Your assignment —
Set down exactly the lines below, starting at the one that contains "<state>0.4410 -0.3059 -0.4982" and ending at the one that contains "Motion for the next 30", with both of those lines included and nothing else.

Data records —
=== Begin Enclosure ===
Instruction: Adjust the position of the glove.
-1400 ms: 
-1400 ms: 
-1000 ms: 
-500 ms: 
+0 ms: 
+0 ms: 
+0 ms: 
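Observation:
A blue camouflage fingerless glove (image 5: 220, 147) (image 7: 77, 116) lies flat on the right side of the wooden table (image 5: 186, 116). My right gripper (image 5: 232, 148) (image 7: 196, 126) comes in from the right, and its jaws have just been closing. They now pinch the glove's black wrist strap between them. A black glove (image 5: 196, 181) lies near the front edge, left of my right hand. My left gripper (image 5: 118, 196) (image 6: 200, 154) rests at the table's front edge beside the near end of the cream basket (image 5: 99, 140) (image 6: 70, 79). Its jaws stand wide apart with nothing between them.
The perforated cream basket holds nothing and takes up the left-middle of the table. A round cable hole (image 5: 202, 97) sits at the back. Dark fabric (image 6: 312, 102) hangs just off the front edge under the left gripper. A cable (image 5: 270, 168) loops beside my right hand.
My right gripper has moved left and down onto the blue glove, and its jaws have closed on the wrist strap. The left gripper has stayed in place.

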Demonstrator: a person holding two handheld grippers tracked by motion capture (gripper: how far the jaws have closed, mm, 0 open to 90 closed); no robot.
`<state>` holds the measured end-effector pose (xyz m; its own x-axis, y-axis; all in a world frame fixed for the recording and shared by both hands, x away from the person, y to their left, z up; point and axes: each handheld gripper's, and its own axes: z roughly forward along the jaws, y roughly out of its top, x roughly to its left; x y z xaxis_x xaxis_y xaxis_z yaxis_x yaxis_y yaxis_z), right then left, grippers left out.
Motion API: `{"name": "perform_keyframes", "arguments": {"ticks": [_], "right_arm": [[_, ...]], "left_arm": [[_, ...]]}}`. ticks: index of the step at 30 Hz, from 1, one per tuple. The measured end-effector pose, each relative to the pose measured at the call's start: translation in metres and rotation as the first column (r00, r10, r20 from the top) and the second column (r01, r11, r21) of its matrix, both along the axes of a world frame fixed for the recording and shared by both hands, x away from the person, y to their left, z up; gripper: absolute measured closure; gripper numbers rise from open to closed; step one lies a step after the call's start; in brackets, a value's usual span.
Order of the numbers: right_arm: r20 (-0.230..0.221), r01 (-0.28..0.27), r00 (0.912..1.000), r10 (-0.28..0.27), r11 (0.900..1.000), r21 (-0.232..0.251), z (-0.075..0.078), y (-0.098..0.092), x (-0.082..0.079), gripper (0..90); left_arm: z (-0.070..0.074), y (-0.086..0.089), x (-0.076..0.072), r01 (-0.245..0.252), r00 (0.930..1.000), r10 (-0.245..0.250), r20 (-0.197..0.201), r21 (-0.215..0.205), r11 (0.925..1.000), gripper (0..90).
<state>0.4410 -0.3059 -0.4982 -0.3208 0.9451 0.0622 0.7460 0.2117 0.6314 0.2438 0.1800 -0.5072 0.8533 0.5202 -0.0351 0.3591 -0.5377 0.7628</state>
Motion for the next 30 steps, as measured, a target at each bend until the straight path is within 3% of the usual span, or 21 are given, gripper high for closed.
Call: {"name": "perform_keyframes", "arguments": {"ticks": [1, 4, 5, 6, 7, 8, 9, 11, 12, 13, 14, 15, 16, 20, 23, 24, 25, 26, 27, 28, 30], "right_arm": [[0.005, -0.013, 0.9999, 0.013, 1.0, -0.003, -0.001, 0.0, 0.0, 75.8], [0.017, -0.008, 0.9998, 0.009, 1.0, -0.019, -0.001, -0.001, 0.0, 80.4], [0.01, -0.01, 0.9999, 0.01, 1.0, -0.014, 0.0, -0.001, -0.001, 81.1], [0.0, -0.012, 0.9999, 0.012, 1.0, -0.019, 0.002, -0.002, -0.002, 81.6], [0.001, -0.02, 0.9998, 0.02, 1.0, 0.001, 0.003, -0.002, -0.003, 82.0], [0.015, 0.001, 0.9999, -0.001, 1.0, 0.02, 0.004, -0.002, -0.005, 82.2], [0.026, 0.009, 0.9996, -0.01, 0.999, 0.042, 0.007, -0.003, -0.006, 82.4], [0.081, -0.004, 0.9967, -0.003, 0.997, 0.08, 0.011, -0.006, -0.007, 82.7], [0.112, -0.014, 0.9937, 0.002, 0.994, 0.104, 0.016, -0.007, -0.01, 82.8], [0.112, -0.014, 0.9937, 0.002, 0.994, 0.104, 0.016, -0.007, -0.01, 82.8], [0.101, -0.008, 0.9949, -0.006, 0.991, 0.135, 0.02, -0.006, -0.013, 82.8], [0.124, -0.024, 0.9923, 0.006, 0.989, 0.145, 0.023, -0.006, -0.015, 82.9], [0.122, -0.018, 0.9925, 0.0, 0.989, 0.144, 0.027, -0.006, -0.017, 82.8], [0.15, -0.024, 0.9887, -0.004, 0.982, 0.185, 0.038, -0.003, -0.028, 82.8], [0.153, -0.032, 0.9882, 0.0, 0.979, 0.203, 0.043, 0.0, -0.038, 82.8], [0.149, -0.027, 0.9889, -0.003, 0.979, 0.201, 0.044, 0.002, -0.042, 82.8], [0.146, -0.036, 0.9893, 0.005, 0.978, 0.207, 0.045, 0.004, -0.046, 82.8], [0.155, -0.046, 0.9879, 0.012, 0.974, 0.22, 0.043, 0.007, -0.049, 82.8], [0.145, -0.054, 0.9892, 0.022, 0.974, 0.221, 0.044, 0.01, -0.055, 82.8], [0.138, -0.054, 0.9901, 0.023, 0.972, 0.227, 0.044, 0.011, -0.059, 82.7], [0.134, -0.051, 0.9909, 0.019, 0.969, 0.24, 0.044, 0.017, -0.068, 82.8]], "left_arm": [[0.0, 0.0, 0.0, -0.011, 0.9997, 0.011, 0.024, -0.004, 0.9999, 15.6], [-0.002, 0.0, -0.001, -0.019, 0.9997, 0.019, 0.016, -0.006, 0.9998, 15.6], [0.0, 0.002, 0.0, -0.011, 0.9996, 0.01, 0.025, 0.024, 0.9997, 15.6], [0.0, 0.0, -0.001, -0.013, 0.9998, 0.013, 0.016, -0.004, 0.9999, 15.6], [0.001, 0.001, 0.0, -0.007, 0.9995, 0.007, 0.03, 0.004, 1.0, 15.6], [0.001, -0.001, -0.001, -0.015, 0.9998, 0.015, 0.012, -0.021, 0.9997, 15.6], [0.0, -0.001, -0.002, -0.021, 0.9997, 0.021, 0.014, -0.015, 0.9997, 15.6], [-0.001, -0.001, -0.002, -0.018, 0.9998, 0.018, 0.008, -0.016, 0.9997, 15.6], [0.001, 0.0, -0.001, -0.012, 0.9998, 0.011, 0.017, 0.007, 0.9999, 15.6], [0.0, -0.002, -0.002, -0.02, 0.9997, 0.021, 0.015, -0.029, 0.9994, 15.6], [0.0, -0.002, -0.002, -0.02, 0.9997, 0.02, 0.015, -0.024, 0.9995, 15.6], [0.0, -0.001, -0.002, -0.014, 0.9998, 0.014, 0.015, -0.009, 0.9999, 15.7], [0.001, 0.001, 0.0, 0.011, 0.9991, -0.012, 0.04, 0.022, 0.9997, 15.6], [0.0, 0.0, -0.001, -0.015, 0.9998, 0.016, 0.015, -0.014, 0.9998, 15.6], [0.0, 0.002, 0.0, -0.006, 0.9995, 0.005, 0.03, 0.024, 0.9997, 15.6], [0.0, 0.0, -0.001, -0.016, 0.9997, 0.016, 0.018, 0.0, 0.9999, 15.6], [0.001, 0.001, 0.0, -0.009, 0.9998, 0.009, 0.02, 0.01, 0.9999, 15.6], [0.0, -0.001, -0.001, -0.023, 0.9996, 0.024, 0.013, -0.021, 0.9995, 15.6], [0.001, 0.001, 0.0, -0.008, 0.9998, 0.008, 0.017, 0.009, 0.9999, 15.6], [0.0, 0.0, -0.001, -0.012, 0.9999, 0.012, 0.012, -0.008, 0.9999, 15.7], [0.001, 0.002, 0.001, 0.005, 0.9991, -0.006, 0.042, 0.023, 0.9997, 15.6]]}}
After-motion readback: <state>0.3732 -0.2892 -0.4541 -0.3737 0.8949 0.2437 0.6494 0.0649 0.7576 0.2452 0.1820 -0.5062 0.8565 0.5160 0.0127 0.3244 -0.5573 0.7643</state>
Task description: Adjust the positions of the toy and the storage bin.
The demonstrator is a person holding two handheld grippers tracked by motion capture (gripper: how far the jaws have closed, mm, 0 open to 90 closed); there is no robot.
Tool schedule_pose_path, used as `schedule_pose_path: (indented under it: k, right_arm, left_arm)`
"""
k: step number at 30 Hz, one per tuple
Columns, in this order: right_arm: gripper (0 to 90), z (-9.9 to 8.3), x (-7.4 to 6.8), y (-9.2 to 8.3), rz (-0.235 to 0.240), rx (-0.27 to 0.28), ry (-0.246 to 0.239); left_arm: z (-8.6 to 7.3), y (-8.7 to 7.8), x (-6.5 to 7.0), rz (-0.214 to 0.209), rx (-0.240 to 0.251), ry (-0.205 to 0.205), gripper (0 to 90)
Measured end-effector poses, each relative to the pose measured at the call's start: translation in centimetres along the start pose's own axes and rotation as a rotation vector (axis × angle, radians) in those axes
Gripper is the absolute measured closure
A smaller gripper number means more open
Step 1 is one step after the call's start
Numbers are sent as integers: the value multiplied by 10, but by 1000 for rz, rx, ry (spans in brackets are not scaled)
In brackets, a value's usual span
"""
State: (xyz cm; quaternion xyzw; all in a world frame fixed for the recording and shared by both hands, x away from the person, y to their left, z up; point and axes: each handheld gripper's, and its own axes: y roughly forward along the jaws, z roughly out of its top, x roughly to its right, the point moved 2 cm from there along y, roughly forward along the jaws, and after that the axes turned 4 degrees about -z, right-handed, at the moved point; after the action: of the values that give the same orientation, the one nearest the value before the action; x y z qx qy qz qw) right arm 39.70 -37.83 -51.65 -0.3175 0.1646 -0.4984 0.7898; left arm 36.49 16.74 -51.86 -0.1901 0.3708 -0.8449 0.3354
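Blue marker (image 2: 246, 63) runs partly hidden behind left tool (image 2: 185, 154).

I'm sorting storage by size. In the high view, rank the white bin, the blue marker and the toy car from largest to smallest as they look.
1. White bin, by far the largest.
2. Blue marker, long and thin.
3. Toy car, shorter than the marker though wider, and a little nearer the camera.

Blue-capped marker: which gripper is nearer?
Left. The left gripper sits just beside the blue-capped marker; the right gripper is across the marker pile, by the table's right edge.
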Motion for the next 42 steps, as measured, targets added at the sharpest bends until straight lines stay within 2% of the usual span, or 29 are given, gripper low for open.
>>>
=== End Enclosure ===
Exercise solution —
<state>0.4410 -0.3059 -0.4982 -0.3208 0.9451 0.0622 0.7460 0.2117 0.6314 0.2438 0.1800 -0.5072 0.8533 0.5202 -0.0351 0.3591 -0.5377 0.7628</state>
Motion for the next 30 steps, as measured, a target at each bend until the straight path is within 3% of the usual span, or 21 are given, gripper high for closed.

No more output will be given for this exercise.